### ASSIGNMENT:
Your answer should be the full listing, copied word for word.

### DATASET EXCERPT:
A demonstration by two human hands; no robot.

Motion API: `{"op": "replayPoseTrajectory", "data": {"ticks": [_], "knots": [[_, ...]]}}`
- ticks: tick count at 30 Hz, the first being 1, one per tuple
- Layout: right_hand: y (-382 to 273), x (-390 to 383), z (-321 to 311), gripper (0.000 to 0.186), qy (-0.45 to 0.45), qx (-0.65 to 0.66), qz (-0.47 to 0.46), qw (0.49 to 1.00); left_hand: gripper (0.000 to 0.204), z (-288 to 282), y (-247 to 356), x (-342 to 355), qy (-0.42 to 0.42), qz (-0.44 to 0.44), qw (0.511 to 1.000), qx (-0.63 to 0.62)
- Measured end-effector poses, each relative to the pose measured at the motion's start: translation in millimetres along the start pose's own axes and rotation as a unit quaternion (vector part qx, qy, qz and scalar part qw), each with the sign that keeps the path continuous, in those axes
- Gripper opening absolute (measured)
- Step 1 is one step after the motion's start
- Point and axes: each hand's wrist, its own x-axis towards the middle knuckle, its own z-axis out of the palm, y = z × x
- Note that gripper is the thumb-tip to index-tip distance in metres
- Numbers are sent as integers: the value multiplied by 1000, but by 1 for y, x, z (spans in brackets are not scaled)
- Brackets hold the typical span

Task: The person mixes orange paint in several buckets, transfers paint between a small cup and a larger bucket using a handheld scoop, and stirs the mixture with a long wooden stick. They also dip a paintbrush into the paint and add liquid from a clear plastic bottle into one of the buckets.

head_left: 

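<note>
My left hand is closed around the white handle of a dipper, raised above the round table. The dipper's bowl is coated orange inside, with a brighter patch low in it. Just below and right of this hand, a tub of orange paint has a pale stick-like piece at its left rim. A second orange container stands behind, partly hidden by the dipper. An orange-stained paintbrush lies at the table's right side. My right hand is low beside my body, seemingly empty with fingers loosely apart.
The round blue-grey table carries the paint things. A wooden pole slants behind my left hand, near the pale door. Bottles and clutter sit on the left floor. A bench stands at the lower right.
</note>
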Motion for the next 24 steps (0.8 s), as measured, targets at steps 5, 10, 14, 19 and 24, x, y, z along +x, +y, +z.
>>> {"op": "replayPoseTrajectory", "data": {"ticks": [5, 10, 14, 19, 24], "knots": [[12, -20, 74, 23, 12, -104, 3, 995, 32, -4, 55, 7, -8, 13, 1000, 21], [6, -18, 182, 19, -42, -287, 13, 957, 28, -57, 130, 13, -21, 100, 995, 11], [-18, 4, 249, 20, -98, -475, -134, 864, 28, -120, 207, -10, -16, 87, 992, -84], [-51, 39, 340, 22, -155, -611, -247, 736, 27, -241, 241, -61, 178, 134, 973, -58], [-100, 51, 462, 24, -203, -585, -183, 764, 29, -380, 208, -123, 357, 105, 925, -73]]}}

### SOLVED PROBLEM:
A demonstration by two human hands; no robot.

Motion API: `{"op": "replayPoseTrajectory", "data": {"ticks": [_], "knots": [[_, ...]]}}`
- ticks: tick count at 30 Hz, the first being 1, one per tuple
- Layout: right_hand: y (-382 to 273), x (-390 to 383), z (-321 to 311), gripper (0.000 to 0.186), qy (-0.45 to 0.45), qx (-0.65 to 0.66), qz (-0.47 to 0.46), qw (0.49 to 1.00); left_hand: gripper (0.000 to 0.204), z (-288 to 282), y (-247 to 356), x (-342 to 355), qy (-0.42 to 0.42), qz (-0.44 to 0.44), qw (0.511 to 1.000), qx (-0.63 to 0.62)
- Measured end-effector poses, each relative to the pose measured at the motion's start: translation in millimetres along the start pose's own axes and rotation as a unit quaternion (vector part qx, qy, qz and scalar part qw), each with the sign that keeps the path continuous, in those axes
- Gripper opening absolute (measured)
- Step 1 is one step after the motion's start
- Point and axes: each hand's wrist, its own x-axis towards the middle knuckle, its own z-axis out of the palm, y = z × x
- Note that gripper is the thumb-tip to index-tip distance in metres
- Numbers are sent as integers: the value multiplied by 1000, but by 1 for y, x, z (spans in brackets are not scaled)
- Brackets hold the typical span

Task: The person mixes orange paint in several buckets, transfers paint between a small cup and a larger bucket using a handheld scoop, and stirs the mixture with a long wooden stick. They also dip a paintbrush into the paint and add liquid from a clear plastic bottle into one of the buckets.

head_left: 

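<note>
My left hand is closed around the white handle of a dipper, raised above the round table. The dipper's bowl is coated orange inside, with a brighter patch low in it. Just below and right of this hand, a tub of orange paint has a pale stick-like piece at its left rim. A second orange container stands behind, partly hidden by the dipper. An orange-stained paintbrush lies at the table's right side. My right hand is low beside my body, seemingly empty with fingers loosely apart.
The round blue-grey table carries the paint things. A wooden pole slants behind my left hand, near the pale door. Bottles and clutter sit on the left floor. A bench stands at the lower right.
</note>
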Motion for the next 24 steps (0.8 s), as measured, targets at steps 5, 10, 14, 19 and 24, x, y, z along +x, +y, +z.
>>> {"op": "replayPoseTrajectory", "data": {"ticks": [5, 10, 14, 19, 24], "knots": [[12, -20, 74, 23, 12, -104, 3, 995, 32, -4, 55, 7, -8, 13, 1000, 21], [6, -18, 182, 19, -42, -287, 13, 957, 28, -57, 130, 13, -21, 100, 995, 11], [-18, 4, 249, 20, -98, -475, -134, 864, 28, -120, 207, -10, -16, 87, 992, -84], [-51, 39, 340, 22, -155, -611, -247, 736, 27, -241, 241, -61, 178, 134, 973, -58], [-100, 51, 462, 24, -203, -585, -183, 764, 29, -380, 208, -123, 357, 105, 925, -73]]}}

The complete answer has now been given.